╭──

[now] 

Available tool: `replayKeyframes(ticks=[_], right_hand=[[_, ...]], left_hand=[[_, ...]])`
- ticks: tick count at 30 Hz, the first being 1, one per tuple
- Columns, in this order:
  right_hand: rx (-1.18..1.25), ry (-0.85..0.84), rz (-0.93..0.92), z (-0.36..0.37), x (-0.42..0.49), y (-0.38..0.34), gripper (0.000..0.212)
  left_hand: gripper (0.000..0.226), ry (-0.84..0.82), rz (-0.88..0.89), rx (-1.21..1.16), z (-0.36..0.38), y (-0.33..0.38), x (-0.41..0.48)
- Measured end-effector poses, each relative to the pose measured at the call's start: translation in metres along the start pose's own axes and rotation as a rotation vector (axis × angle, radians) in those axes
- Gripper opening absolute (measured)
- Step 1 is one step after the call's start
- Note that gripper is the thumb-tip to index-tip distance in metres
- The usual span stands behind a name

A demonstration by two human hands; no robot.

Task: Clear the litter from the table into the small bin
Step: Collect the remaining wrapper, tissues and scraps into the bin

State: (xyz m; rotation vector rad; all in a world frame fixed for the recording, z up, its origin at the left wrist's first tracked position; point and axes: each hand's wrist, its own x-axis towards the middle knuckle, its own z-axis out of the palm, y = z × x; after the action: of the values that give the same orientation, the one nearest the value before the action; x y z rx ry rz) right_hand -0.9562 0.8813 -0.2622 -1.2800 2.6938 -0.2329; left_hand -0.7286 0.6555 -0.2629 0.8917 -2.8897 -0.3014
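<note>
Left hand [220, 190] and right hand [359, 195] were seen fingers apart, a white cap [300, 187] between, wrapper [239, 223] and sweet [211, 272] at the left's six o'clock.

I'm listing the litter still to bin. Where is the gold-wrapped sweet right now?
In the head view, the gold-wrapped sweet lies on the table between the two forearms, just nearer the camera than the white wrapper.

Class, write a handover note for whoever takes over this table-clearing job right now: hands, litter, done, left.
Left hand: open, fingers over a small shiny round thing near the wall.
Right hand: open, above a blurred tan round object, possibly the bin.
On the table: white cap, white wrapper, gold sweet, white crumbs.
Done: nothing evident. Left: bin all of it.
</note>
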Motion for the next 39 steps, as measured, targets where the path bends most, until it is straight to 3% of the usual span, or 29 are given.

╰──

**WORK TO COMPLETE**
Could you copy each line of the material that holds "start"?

**TASK ANSWER**
- Measured end-effector poses, each relative to the pose measured at the call's start: translation in metres along the start pose's own axes and rotation as a rotation vector (axis × angle, radians) in those axes
- Step 1 is one step after the call's start

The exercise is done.